For Irwan, a father of five, his union, Amalgamated Union of Statutory Board Employees (AUSBE), negotiated for family care leave to be included in the Collective Agreement, a legally-binding contract of workplace terms and conditions which both the management and union have agreed upon. He was able to tap on the family care leave to take care of his elderly father who had been sick for a week.
This Collective Agreement impacted Irwan’s life positively and enabled him to spend quality time at home, at the same time fulfilling his job duties. Find out more about Irwan’s full story in How I Saved My Family From Breaking Apart: True Story of A Father Beating The Odds
8. Helping Breastfeeding Mothers Ease Back Into The Workplace
Breastfeeding support groups include the Association for Breastfeeding Advocacy Singapore, Breastfeeding Mothers’ Support Group and NTUC U Family’s Project Liquid Gold.
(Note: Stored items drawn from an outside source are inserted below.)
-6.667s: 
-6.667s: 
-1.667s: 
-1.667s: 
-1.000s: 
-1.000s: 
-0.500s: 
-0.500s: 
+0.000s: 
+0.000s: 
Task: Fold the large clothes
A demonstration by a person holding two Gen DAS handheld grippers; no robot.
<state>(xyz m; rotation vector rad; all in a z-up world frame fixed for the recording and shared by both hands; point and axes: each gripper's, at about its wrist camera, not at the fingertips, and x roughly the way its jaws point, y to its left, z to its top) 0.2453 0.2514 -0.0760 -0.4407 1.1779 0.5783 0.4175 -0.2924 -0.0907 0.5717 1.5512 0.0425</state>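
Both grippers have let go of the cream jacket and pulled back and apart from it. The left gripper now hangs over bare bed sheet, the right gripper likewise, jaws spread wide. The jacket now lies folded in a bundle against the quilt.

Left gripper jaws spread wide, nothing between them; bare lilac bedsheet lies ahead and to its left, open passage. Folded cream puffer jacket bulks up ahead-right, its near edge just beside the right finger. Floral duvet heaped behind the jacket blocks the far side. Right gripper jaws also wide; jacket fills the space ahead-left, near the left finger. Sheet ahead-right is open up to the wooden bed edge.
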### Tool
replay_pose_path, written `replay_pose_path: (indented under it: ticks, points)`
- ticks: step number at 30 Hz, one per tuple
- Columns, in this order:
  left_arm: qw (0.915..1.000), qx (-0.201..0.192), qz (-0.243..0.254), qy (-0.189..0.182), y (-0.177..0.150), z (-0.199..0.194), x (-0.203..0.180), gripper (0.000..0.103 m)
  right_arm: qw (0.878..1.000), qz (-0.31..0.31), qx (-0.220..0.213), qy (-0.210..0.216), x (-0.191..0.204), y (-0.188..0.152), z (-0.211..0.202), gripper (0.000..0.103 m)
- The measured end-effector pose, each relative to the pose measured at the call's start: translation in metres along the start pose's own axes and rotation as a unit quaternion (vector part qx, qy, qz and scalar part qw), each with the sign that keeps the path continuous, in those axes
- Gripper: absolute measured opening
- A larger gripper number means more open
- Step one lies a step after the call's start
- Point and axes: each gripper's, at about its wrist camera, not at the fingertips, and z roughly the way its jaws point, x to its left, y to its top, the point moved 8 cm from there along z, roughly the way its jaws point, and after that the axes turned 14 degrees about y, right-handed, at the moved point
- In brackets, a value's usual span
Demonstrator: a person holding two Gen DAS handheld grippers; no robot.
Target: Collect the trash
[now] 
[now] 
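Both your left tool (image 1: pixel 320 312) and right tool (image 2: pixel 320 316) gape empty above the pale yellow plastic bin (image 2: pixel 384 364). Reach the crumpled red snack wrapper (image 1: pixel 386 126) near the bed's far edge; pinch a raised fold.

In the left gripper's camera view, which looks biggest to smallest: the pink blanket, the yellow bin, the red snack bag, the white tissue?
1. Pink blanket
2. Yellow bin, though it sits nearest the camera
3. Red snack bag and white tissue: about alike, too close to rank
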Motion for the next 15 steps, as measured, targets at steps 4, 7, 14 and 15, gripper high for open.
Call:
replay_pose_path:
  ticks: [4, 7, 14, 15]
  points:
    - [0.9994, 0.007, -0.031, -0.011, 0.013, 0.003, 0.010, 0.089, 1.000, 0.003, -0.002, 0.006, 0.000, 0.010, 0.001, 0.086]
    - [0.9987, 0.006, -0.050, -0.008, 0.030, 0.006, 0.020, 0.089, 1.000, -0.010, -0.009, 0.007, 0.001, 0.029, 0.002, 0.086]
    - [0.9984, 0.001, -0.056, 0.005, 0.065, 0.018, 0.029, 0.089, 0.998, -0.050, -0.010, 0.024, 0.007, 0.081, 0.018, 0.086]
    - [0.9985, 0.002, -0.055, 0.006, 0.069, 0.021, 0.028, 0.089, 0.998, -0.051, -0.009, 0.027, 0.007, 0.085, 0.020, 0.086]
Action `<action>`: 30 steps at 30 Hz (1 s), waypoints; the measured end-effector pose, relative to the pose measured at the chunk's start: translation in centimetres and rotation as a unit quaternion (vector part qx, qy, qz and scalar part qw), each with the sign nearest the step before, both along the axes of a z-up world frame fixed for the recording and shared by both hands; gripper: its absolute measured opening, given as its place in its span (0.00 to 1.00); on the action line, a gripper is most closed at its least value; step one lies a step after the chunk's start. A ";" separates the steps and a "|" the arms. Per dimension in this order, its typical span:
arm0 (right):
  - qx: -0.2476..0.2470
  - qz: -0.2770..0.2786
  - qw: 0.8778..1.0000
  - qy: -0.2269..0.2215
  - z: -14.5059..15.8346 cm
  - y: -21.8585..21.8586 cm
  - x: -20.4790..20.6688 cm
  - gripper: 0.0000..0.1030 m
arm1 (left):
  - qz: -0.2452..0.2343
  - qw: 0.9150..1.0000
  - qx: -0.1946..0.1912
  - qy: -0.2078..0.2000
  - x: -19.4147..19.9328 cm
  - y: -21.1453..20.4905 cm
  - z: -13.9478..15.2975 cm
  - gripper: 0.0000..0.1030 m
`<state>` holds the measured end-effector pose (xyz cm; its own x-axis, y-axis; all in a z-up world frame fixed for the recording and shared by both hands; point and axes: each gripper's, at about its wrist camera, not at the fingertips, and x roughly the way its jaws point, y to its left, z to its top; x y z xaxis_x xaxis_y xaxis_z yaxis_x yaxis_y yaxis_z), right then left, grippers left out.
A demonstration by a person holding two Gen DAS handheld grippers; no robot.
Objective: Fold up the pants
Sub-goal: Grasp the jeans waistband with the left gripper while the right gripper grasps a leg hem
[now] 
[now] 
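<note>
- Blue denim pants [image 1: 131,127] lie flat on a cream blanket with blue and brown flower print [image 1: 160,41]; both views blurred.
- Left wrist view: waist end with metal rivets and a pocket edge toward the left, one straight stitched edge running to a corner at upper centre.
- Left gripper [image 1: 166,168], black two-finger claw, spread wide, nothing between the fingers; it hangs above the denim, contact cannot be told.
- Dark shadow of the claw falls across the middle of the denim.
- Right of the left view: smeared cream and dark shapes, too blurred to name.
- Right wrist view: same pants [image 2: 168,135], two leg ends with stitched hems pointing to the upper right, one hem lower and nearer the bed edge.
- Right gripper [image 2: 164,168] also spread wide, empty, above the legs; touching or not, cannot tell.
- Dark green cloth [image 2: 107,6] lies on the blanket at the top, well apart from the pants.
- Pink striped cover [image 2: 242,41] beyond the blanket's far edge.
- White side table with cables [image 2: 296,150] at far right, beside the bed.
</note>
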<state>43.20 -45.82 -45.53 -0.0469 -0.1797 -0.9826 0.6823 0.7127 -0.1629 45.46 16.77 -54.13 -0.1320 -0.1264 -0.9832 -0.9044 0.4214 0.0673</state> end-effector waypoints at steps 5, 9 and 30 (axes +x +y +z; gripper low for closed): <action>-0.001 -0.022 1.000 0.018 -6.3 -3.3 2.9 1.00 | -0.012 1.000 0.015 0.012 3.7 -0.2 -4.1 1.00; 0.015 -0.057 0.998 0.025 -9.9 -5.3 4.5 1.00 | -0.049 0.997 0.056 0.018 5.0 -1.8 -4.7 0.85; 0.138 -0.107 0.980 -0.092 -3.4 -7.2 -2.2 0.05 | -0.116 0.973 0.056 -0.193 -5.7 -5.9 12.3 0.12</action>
To prepare workplaces to be baby-friendly, NTUC U Family and The Association for Breastfeeding Advocacy Singapore (ABAS) have jointly developed a Workplace Breastfeeding Mentor Programme to provide information and support to new mothers in breastfeeding.
Liquid Gold Awards are also given to companies with breastfeeding-friendly policies and facilities in place, and supportive colleagues who helped make the breastfeeding journey successful for working mums.
9. Baby Bonus*
Previously capped at the fourth child, the baby bonus now extends to EVERY child. There is also a $2,000 cash increment for the baby bonus. For the first two children, parents will receive $8,000 for each child. For the third child onwards, parents receive $10,000. The Medisave grant for newborns will also be raised by $1,000 to a total of $4,000, which will help pay for their Medishield Life premiums and other medical expenses.
⇒ Related Read: The Difference Between Baby Bonus And CDA
10. Paternity Leave*
Fathers now get to have two weeks of paternity leave, instead of one. All civil servants will enjoy this benefit with immediate effect. This will be on a voluntary basis for non-civil sectors. The DBS Staff Union has already negotiated for DBS employees to be eligible for the two weeks paternity leave with retrospective effect from 1 Jan 2015.
11. Living Closer To Your Parents*
Under the Proximity Housing Grant, each Singaporean household will be eligible, regardless if you are a first-time or second-time buyer. You will get the grant when you buy a resale flat near your parents or your married children. More details will be announced by the Ministry of National Development.
*with effect from Jan 2015
Is Singapore becoming a more family-friendly place for working parents? Why or why not? What do you think should be done more to help working parents?